日本語

Experiment Design That Survives Stakeholder Review

A team I worked with ran a banner-color test last quarter. Three days. Around 200 users per arm. The PM looked at the dashboard, saw p = 0.07 on click-through, and wrote in Slack: "directionally positive, let's ship." Six weeks later the topline metric was flat, the downstream ML personalization model had silently retrained on traffic that was randomized at the session level for a user-level objective, and when the VP asked what the original hypothesis was, nobody could find it.

That experiment had four problems stacked on top of each other: under-powered sample, no minimum detectable effect calculation, wrong randomization unit, and a peek on day 2 that nudged the call. Each one alone would have killed the result. Together they produced a confident decision built on nothing.

This guide is the antidote. It's the design playbook that makes that story impossible to repeat. The one where a PM, an engineering lead, and a skeptical VP can all read the readout doc and reach the same conclusion you did.

The Hypothesis Template

Most experiments fail before any data is collected because the hypothesis is unfalsifiable. "Improve UX." "Make checkout better." "Increase engagement." None of these can be wrong, which means none of them can be right either.
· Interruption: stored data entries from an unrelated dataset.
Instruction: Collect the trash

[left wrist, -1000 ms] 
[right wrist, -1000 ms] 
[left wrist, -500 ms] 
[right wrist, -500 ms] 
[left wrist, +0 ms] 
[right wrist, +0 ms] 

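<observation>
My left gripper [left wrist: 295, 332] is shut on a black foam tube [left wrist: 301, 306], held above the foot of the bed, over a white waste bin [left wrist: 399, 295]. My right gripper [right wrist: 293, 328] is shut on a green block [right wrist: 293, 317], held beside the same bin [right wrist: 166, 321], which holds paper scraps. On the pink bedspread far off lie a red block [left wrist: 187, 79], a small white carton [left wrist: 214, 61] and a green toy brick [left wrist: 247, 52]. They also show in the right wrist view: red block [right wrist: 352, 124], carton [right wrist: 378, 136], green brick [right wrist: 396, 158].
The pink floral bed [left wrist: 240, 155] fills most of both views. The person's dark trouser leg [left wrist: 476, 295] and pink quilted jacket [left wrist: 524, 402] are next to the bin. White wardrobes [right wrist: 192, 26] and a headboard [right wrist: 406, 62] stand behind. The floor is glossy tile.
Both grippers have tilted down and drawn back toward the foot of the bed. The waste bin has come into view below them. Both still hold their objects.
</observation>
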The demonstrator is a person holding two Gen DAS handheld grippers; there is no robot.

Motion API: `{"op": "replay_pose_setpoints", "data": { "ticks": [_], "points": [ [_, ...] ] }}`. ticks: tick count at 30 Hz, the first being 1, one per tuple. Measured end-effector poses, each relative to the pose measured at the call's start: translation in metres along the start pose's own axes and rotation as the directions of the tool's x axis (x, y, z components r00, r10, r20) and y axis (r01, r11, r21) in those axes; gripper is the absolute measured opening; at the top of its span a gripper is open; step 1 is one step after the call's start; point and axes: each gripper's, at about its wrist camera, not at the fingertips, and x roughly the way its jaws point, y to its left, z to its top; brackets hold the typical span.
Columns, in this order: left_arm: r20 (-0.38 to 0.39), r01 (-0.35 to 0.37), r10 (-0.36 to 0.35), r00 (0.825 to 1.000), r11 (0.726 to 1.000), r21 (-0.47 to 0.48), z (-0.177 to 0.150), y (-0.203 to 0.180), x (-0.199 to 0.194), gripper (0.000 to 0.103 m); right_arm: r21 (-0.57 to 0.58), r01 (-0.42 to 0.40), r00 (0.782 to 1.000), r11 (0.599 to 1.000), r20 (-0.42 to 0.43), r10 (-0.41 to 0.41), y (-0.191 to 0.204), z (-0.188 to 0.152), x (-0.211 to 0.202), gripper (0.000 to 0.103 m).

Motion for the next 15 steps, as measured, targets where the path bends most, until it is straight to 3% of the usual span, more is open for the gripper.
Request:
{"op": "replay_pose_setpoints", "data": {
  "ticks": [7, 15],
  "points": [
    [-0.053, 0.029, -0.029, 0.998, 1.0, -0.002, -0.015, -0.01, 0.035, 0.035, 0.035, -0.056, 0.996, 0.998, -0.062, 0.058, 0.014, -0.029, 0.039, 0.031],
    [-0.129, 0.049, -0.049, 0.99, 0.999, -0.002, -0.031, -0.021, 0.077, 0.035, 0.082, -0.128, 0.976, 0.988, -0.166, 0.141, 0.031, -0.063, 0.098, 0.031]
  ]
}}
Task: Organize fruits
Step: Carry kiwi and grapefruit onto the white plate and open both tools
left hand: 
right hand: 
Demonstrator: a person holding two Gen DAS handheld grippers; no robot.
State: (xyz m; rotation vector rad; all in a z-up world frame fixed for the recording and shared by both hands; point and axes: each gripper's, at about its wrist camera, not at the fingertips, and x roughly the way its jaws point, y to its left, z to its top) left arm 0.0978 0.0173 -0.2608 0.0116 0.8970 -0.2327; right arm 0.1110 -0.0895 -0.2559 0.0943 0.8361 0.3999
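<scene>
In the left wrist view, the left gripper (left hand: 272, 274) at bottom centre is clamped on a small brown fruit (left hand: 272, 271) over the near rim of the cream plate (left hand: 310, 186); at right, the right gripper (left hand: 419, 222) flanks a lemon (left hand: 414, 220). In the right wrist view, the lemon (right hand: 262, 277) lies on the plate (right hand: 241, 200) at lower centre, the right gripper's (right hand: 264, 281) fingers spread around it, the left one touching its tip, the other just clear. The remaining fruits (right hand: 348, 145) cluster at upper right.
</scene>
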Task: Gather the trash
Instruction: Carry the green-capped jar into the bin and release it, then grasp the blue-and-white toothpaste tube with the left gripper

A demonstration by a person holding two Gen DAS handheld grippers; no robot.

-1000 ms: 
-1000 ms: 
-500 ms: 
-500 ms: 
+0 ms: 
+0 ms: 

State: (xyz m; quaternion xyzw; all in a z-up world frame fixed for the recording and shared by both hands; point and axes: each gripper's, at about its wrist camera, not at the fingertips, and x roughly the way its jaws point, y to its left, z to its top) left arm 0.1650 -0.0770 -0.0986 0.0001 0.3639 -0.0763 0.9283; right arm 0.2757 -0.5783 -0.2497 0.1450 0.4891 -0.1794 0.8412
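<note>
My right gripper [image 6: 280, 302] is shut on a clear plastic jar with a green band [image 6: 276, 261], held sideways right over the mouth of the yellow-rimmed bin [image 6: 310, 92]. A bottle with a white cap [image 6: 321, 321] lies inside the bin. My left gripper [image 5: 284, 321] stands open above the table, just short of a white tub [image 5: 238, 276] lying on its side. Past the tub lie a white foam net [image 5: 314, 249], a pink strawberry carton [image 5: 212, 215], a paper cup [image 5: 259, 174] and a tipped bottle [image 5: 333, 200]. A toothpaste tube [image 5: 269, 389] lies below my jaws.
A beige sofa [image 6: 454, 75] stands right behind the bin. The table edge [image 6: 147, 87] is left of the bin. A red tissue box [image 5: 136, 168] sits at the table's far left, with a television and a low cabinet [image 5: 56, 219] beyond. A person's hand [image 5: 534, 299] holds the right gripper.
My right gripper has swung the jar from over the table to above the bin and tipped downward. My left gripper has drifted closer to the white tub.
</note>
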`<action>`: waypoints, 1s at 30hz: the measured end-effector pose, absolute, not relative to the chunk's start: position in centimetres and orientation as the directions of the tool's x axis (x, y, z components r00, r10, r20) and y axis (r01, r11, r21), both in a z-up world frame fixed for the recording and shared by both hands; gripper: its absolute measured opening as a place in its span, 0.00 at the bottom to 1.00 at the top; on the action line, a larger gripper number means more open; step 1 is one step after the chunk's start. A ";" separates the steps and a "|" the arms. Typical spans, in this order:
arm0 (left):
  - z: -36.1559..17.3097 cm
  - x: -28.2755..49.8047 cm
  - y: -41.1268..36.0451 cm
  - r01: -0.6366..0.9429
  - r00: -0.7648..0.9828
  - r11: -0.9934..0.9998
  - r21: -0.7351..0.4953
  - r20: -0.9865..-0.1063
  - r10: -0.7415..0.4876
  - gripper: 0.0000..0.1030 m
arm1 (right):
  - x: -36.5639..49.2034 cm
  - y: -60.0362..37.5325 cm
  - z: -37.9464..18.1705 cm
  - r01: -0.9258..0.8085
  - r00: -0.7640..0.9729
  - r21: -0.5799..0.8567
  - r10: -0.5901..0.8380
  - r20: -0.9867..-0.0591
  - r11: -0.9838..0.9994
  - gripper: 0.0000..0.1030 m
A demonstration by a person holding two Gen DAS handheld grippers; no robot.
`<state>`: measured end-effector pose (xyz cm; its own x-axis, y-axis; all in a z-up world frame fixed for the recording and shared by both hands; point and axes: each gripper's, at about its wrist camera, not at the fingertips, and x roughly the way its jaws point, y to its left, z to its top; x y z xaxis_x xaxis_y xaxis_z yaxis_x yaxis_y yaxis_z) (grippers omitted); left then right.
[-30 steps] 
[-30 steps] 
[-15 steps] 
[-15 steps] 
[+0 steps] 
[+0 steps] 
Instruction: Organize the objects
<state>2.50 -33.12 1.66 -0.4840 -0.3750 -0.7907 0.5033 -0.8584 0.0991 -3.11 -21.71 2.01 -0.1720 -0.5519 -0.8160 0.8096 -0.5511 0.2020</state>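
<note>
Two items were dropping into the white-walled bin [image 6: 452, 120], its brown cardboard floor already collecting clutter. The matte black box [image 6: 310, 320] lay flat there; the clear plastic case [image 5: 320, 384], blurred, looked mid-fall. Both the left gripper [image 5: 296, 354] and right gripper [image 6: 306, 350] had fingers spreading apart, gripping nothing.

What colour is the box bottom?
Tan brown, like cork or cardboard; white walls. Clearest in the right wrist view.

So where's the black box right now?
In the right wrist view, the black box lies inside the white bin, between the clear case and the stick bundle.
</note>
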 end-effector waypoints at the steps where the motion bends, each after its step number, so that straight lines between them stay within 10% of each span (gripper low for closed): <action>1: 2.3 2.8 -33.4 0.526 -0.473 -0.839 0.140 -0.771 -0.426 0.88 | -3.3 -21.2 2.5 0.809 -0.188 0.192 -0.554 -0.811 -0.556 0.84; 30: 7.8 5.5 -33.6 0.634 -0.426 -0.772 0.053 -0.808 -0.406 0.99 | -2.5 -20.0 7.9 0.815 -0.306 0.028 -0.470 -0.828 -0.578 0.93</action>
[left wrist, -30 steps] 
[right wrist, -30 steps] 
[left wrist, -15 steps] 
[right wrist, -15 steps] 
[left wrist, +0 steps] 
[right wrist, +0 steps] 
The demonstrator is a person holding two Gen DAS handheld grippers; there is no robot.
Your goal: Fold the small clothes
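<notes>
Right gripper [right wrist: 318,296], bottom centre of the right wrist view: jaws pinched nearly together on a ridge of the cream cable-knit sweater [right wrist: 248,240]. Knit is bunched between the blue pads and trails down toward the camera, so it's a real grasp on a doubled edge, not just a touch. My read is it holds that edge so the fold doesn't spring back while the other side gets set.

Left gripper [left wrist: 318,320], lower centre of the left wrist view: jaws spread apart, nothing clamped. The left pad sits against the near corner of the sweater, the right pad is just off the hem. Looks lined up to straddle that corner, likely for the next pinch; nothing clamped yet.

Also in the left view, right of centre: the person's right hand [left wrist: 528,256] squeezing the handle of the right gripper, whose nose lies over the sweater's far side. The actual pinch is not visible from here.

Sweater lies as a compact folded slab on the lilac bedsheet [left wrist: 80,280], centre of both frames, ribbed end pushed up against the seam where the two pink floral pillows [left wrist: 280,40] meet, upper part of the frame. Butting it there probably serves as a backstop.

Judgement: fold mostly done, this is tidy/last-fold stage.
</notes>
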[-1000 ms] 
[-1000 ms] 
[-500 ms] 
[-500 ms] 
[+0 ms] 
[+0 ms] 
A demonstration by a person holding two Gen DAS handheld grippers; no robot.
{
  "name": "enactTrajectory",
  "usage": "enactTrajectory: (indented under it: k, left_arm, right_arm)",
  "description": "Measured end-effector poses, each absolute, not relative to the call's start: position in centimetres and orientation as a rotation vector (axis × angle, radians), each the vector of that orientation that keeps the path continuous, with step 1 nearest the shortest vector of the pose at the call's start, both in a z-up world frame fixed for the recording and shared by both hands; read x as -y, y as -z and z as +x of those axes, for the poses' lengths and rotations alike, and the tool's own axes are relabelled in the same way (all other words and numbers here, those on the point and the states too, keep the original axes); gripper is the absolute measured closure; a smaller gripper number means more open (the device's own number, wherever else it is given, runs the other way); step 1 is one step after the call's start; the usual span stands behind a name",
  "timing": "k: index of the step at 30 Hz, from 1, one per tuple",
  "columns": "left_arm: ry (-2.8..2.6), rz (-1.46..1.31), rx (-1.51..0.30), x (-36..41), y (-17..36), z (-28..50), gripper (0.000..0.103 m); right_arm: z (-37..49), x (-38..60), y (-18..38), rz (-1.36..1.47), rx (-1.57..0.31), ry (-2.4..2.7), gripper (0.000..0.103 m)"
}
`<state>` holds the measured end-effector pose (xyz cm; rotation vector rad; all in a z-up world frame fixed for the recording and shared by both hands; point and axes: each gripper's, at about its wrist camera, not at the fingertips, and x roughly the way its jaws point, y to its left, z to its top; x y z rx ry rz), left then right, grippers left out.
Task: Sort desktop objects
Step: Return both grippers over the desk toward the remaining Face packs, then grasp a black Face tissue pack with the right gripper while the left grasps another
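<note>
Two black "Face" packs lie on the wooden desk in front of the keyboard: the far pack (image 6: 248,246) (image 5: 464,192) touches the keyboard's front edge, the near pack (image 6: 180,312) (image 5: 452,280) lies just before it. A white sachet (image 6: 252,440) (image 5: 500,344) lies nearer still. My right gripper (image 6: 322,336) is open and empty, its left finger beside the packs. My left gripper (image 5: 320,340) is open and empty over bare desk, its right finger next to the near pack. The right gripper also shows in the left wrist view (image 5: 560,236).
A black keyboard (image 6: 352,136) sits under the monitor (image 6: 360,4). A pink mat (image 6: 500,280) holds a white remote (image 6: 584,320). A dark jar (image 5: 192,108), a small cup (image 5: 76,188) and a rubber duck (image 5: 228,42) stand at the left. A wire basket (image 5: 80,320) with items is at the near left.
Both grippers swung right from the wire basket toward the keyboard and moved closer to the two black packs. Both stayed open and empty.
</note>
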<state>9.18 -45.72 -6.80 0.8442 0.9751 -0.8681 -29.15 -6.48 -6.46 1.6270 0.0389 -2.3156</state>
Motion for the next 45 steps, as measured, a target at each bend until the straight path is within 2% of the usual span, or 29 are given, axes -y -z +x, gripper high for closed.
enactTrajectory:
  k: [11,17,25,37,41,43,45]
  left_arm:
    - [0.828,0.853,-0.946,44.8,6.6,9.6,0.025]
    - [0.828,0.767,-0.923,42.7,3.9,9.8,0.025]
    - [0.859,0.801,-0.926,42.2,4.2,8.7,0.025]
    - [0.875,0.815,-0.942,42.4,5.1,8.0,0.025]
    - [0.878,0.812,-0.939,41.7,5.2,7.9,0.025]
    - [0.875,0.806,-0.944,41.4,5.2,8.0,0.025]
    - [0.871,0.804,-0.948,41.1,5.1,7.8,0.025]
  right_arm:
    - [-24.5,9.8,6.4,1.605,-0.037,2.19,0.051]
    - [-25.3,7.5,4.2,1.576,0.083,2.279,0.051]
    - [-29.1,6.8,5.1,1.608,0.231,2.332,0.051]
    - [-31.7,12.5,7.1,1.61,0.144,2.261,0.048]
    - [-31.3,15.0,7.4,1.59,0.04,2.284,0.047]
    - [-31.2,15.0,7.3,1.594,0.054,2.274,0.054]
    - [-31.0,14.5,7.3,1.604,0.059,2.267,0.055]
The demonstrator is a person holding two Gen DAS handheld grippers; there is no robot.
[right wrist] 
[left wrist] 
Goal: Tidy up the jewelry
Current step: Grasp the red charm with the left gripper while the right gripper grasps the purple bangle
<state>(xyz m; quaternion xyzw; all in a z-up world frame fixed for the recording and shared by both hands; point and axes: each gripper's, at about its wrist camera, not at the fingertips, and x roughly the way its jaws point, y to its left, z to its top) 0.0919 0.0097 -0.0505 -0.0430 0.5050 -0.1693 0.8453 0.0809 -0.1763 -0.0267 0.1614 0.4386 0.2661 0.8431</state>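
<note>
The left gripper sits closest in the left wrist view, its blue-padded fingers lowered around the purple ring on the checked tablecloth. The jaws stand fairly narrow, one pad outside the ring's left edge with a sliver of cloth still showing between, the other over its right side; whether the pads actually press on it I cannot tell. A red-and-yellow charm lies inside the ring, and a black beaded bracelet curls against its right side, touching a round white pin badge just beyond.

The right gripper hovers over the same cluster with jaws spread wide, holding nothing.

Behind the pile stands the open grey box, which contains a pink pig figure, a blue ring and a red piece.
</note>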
A hypothesis you can defend has four parts:

  • Problem: the specific number you don't like, today, with a baseline.
  • Predicted change: the thing you're going to do, in one sentence.
  • Success metric: the single primary number you'll judge it on.
  • MDE: the smallest effect size that would change your business decision.

Filled in, it looks like this:

Checkout completion rate is 38% (90-day baseline, n ≈ 1.2M sessions). Adding a 4-step progress bar on the checkout flow will reduce drop-off after the address step. Primary metric: completion rate, measured per user, 14-day window. MDE: 1.5 percentage points absolute lift (4% relative). Anything smaller doesn't justify the eng cost.

Notice what the template forces. You commit to a baseline number, so you can't argue post-hoc that the metric was different. You commit to one primary metric, so you can't switch to a secondary when the primary disappoints. You commit to an MDE, so you can't claim a 0.3pp shift "matters." And the MDE is grounded in a business decision (the smallest lift that would actually change what you do next), not a statistical convenience.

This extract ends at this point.